I’m trying to understand something related to data compression, say for jpeg photos. Essentially a very dense matrix is converted (via discrete cosine transforms) into a much more sparse matrix. Supposedly it is this sparse matrix that is stored. Take a look at this link:
http://en.wikipedia.org/wiki/JPEG
Comparing the original 8×8 sub-block image example to matrix “B”, which is transformed to have overall lower magnitude values and much more zeros throughout. How is matrix B stored such that it saves much more memory over the original matrix?
The original matrix clearly needs 8×8 (number of entries) x 8 bits/entry since values can range randomly from 0 to 255. OK, so I think it’s pretty clear we need 64 bytes of memory for this. Matrix B on the other hand, hmmm. Best case scenario I can think of is that values range from -26 to +5, so at most an entry (like -26) needs 6 bits (5 bits to form 26, 1 bit for sign I guess). So then you could store 8x8x6 bits = 48 bytes.
The other possibility I see is that the matrix is stored in a “zig zag” order from the top left. Then we can specify a start and an end address and just keep storing along the diagonals until we’re only left with zeros. Let’s say it’s a 32-bit machine; then 2 addresses (start + end) will constitute 8 bytes; for the other non-zero entries at 6 bits each, say, we have to go along almost all the top diagonals to store a sum of 28 elements. In total this scheme would take 29 bytes.
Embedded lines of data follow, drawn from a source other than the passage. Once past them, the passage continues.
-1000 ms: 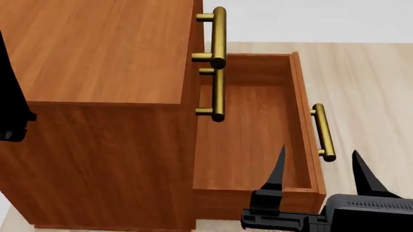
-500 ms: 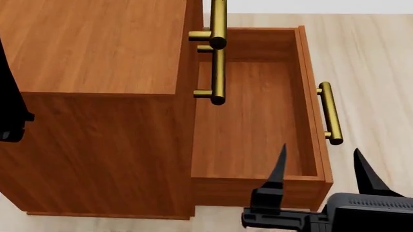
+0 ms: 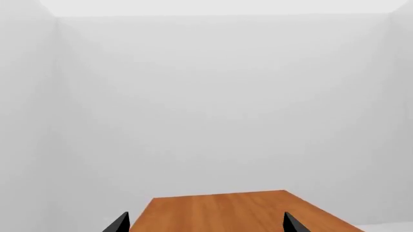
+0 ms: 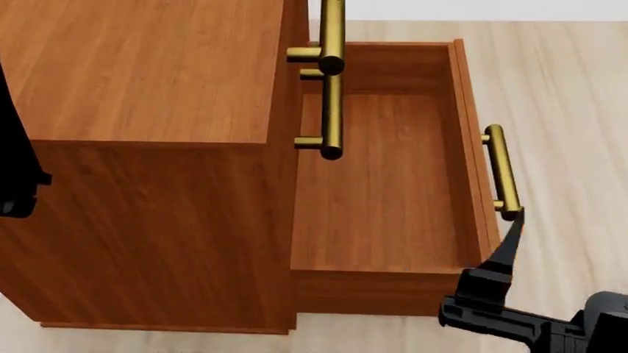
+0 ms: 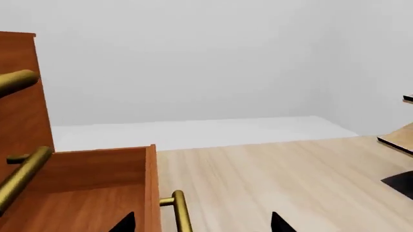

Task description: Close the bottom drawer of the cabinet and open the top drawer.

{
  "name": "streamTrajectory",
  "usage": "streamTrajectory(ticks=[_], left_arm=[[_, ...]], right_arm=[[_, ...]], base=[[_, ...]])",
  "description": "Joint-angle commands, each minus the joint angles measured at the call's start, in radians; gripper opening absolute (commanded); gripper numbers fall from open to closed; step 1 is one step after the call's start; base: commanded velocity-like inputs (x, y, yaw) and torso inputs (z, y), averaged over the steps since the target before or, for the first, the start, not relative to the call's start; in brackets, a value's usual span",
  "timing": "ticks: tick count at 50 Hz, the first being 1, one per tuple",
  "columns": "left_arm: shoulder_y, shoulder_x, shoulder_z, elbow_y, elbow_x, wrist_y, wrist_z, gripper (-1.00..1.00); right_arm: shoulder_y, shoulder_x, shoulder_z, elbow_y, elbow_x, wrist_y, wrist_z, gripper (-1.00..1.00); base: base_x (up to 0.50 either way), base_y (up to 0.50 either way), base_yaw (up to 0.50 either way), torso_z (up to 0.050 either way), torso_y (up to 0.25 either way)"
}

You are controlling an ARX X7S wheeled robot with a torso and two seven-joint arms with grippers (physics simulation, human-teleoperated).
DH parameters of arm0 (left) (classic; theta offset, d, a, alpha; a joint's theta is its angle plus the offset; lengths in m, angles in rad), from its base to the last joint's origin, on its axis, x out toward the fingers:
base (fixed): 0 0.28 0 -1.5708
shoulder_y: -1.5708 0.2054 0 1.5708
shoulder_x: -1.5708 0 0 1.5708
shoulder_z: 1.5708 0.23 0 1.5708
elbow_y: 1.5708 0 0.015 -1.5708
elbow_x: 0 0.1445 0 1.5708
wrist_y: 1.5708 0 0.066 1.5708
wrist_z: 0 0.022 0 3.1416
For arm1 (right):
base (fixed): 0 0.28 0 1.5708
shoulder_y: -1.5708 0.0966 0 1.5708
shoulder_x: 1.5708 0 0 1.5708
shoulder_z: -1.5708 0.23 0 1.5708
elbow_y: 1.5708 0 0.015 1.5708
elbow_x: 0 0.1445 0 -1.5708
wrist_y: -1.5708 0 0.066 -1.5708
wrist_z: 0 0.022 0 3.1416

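Below, the bottom drawer stands pulled fully out of the cabinet; the right gripper, jaws parted and empty, sits beside its brass handle. Left gripper likewise released above the cabinet top.

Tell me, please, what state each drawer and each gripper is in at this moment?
bottom drawer: pulled fully out, empty.
top drawer: shut, only its handle shows.
middle drawer: shut, flush with the cabinet front.
right gripper: open, fingertips straddling the bottom drawer's handle, holding nothing.
left gripper: open, holding nothing, above the cabinet top.
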Motion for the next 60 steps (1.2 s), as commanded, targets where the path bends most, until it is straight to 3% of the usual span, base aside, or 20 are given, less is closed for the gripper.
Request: streamTrajectory(ticks=[1, 23, 60], left_arm=[[-0.003, -0.005, 0.005, -0.002, 0.001, 0.003, -0.003, 1.00], [-0.003, -0.015, 0.003, 0.005, -0.011, 0.005, -0.008, 1.00], [-0.022, -0.030, 0.006, 0.001, -0.021, 0.012, -0.014, 1.00]], right_arm=[[0.003, 0.006, 0.096, 0.028, 0.000, 0.014, 0.055, 1.00], [0.096, 0.048, 0.119, 0.170, -0.054, 0.044, 0.103, 1.00], [0.379, 0.028, -0.030, 0.797, -0.151, -0.098, 0.032, 1.00]], base=[[0.00, 0.00, 0.00, 0.000, 0.000], [0.00, 0.00, 0.00, 0.000, 0.000], [0.00, 0.00, 0.00, 0.000, 0.000]])
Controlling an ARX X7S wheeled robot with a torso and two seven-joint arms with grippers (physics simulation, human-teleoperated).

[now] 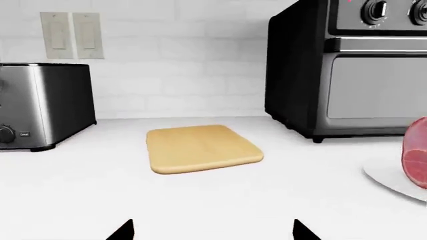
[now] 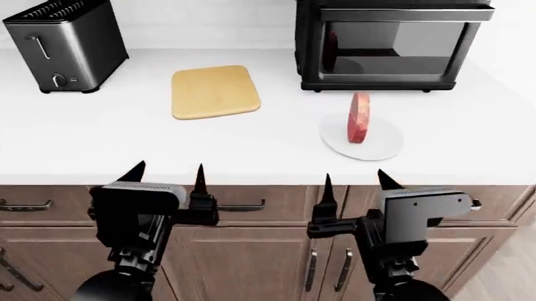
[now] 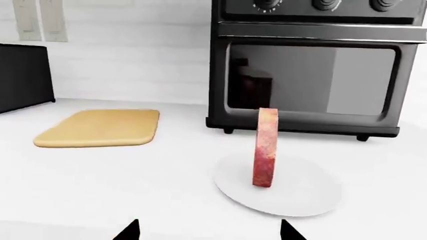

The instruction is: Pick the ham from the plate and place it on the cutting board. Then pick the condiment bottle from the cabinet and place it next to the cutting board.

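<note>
Both grippers, left (image 2: 167, 175) and right (image 2: 353, 181), hang released and empty near the counter edge. The ham (image 2: 359, 118) stands on edge on the plate (image 2: 381, 147); a clumsy pinch could topple or roll it.

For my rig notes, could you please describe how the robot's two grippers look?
Both match: the left gripper and right gripper each have two thin, black, pointed fingers on a boxy grey housing with a black body beneath. No cables or markings are visible.
</note>
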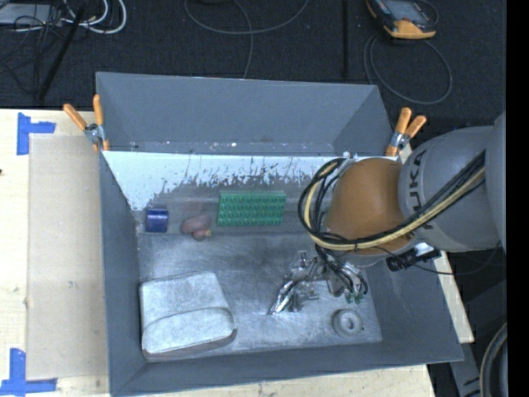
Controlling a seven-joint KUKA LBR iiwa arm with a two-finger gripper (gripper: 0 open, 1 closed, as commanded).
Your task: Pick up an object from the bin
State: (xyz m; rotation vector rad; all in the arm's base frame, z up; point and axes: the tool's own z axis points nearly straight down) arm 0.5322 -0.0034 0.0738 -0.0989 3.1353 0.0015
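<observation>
Nothing is lifted yet. The gripper [291, 298] sits low over bare floor at the near right of the bin [248, 114]. How far open it is I cannot tell. A grey ring [347, 322] lies just right of it, a grey pad [183, 314] left, and a green block [251, 208] beyond.

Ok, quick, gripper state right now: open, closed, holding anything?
Gripper: cannot be told whether open or closed; nothing visibly held. It is over the floor of the bin, between the whitish pad and the grey ring.
</observation>
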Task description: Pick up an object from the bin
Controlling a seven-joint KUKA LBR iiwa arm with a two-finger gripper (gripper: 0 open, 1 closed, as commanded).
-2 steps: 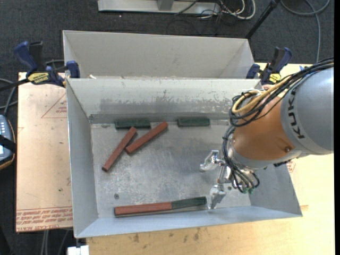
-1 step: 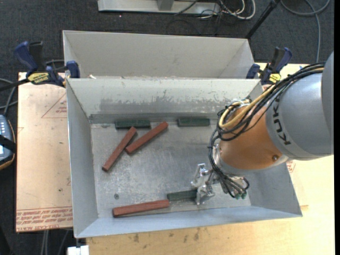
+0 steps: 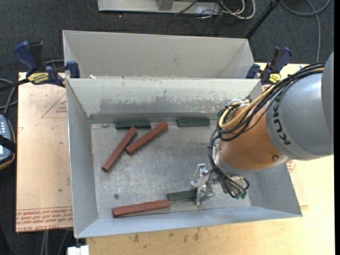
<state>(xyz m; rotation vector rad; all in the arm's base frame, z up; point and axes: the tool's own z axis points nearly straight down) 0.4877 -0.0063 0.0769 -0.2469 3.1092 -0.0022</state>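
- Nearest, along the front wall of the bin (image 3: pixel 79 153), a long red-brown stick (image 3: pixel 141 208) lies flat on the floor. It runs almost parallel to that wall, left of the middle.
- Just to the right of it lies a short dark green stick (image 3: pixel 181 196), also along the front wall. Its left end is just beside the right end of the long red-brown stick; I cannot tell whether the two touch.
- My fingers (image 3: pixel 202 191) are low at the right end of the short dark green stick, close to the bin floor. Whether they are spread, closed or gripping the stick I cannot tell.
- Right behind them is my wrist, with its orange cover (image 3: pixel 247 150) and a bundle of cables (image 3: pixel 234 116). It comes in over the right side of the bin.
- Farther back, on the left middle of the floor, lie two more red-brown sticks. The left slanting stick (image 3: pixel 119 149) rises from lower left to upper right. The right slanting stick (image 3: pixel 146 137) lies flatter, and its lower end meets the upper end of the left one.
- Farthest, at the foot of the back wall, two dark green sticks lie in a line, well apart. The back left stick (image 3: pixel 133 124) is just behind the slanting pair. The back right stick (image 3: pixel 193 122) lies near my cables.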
To summarize my question: if JPEG and other image encoders are claiming to save space by using algorithms to make the image matrix less dense, how is this extra space being realized in my hard disk?
Cheers
As it says in “Entropy coding” a zig-zag pattern is used, together with RLE which will already reduce size for many cases. However, as far as I know the DCT isn’t giving a sparse matrix per se. But it usually enhances the entropy of the matrix. This is the point where the compressen becomes lossy: The intput matrix is transferred with DCT, then the values are quantizised and then the huffman-encoding is used.